The baseline model used here is a TF-IDF + Logistic Regression pipeline. TF-IDF converts text into sparse numerical vectors, and Logistic Regression is a linear classifier that estimates class probabilities.
While the model itself is relatively transparent, SHAP provides fine-grained, feature-level explanations by assigning each token a contribution value based on Shapley values from game theory.
We use KernelExplainer, a model-agnostic SHAP variant suitable for interpreting any black-box model, including pipelines like this.

8.3 Load Model and Validation Set

Load the saved model pipeline, split it into vectorizer and classifier, and prepare a cleaned sample of tweets from the validation set.
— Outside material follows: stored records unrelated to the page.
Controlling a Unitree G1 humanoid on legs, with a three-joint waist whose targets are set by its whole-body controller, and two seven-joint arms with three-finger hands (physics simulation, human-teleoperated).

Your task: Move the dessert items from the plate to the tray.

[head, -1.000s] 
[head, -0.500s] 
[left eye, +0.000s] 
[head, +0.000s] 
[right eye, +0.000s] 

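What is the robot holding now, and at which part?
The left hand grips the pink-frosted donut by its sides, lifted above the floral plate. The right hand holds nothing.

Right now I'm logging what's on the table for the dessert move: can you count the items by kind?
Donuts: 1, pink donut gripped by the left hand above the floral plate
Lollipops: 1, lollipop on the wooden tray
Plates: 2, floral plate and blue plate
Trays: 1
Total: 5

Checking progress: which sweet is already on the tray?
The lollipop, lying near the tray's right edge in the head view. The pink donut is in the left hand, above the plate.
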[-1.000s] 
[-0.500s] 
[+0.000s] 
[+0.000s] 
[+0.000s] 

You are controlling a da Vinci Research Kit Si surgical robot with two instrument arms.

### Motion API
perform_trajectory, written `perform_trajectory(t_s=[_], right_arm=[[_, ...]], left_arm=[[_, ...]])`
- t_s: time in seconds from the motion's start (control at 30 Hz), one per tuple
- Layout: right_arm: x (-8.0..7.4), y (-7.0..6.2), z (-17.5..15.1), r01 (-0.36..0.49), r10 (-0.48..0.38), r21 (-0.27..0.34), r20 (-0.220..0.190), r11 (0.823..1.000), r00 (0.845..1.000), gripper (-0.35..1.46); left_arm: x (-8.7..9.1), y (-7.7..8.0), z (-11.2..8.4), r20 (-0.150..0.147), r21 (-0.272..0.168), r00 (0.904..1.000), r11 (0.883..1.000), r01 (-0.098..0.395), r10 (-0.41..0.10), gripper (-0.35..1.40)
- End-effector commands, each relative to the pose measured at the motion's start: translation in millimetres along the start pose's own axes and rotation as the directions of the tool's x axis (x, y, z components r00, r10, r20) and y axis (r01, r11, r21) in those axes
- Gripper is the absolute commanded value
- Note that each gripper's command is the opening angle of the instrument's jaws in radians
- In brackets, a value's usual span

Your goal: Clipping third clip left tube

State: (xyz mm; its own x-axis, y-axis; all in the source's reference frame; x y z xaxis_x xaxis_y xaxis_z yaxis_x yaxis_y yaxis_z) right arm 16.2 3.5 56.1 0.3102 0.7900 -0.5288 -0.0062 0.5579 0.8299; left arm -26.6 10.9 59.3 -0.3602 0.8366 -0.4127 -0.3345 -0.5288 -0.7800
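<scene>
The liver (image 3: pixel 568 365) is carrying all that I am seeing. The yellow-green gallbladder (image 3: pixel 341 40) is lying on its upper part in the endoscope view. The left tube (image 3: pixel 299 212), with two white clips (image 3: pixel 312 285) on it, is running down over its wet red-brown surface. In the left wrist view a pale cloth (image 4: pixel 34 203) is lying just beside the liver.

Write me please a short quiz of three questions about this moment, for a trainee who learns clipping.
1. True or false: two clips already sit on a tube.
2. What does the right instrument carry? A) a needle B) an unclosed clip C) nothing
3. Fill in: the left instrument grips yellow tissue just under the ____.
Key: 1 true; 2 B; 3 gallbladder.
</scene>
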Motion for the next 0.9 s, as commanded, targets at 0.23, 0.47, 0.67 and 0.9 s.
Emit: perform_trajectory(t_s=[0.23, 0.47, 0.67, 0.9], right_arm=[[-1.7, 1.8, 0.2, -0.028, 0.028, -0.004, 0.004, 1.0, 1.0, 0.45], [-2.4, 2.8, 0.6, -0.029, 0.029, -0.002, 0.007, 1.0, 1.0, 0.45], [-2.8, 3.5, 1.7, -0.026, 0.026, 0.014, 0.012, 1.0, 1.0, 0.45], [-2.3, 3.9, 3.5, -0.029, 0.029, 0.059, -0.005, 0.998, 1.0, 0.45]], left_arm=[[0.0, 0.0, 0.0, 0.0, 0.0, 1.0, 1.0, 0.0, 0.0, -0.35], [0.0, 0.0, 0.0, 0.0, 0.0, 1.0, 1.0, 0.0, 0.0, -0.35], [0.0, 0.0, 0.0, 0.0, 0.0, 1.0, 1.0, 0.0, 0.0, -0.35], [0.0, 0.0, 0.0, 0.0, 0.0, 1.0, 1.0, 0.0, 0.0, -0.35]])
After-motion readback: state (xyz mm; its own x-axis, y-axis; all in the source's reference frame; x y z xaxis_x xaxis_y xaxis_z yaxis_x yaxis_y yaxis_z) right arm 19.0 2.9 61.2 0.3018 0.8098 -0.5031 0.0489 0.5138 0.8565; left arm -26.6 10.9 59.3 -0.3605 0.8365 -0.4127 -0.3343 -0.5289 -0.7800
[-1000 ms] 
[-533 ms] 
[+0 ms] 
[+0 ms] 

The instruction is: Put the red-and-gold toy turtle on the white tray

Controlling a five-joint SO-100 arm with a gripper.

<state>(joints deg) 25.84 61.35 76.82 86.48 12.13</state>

These will be explained using SHAP.

Code

import pandas as pd
import numpy as np
import joblib
import emoji

model = joblib.load("scripts/baseline_pipeline.pkl")
vectorizer = model.named_steps["tfidfvectorizer"]
classifier = model.named_steps["logisticregression"]
class_names = model.classes_

col_names = ["id", "entity", "sentiment", "tweet"]
val = pd.read_csv("data/twitter_validation.csv", header=None, names=col_names)
val = val.dropna(subset=["tweet"])
val = val[val["tweet"].str.strip().astype(bool)]
val = val[val["sentiment"].isin(class_names)].reset_index(drop=True)
val = val.sample(5, random_state=42)

#print(f"✅ Loaded {len(val)} validation tweets")

Code

import shap
def clean_text(text):
    no_emoji = emoji.replace_emoji(text, replace='')
    return no_emoji.encode("utf-8", errors="ignore").decode("utf-8", errors="ignore")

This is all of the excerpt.